* _What the exercise asks_: Nothing in the data may be altered; restate all of it exactly.

* _Exercise data_:

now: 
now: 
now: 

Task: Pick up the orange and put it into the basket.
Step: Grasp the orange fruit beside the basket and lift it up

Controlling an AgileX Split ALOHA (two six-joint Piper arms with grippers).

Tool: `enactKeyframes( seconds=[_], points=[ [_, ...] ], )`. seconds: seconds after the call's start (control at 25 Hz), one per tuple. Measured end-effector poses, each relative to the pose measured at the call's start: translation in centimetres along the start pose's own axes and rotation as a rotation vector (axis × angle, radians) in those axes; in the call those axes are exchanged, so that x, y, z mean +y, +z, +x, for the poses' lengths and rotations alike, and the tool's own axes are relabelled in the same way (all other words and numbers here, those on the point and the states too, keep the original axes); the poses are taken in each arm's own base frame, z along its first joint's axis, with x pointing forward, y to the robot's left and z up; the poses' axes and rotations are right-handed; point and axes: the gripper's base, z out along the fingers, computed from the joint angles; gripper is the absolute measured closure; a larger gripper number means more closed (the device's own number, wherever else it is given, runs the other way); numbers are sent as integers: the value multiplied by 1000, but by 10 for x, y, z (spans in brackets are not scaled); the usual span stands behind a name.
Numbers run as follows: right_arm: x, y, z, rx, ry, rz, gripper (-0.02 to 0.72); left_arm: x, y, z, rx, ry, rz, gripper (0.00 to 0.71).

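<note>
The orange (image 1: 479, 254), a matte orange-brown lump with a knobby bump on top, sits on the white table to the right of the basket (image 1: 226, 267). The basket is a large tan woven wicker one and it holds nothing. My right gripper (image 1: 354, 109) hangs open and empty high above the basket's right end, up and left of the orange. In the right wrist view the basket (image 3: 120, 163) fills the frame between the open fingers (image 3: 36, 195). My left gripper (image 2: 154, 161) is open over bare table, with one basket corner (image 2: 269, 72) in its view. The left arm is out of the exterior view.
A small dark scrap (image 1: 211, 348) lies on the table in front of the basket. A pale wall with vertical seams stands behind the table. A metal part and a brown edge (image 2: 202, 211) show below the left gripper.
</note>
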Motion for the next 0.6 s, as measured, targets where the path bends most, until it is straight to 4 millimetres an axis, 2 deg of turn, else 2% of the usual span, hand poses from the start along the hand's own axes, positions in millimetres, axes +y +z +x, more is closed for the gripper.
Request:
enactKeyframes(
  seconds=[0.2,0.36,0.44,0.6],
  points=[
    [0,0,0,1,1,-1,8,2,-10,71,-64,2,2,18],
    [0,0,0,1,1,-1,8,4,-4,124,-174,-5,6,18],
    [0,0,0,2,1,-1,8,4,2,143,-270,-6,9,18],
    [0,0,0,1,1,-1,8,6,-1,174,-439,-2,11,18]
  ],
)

* _Solution to this problem_:
now: 
now: 
now: 

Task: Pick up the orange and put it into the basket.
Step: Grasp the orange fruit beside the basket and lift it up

Controlling an AgileX Split ALOHA (two six-joint Piper arms with grippers).

Tool: `enactKeyframes( seconds=[_], points=[ [_, ...] ], )`. seconds: seconds after the call's start (control at 25 Hz), one per tuple. Measured end-effector poses, each relative to the pose measured at the call's start: translation in centimetres along the start pose's own axes and rotation as a rotation vector (axis × angle, radians) in those axes; in the call those axes are exchanged, so that x, y, z mean +y, +z, +x, for the poses' lengths and rotations alike, and the tool's own axes are relabelled in the same way (all other words and numbers here, those on the point and the states too, keep the original axes); the poses are taken in each arm's own base frame, z along its first joint's axis, with x pointing forward, y to the robot's left and z up; the poses' axes and rotations are right-handed; point and axes: the gripper's base, z out along the fingers, computed from the joint angles; gripper is the absolute measured closure; a larger gripper number means more closed (the device's own number, wherever else it is given, runs the other way); numbers are sent as integers: the value multiplied by 1000, but by 10 for x, y, z (spans in brackets are not scaled); the usual span stands behind a name.
Numbers run as follows: right_arm: x, y, z, rx, ry, rz, gripper (-0.02 to 0.72); left_arm: x, y, z, rx, ry, rz, gripper (0.00 to 0.71).

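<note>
The orange (image 1: 479, 254), a matte orange-brown lump with a knobby bump on top, sits on the white table to the right of the basket (image 1: 226, 267). The basket is a large tan woven wicker one and it holds nothing. My right gripper (image 1: 354, 109) hangs open and empty high above the basket's right end, up and left of the orange. In the right wrist view the basket (image 3: 120, 163) fills the frame between the open fingers (image 3: 36, 195). My left gripper (image 2: 154, 161) is open over bare table, with one basket corner (image 2: 269, 72) in its view. The left arm is out of the exterior view.
A small dark scrap (image 1: 211, 348) lies on the table in front of the basket. A pale wall with vertical seams stands behind the table. A metal part and a brown edge (image 2: 202, 211) show below the left gripper.
</note>
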Motion for the next 0.6 s, as measured, targets where the path bends most, until it is straight to 4 millimetres an axis, 2 deg of turn, else 2% of the usual span, hand poses from the start along the hand's own axes, positions in millimetres, axes +y +z +x, more is closed for the gripper.
Request:
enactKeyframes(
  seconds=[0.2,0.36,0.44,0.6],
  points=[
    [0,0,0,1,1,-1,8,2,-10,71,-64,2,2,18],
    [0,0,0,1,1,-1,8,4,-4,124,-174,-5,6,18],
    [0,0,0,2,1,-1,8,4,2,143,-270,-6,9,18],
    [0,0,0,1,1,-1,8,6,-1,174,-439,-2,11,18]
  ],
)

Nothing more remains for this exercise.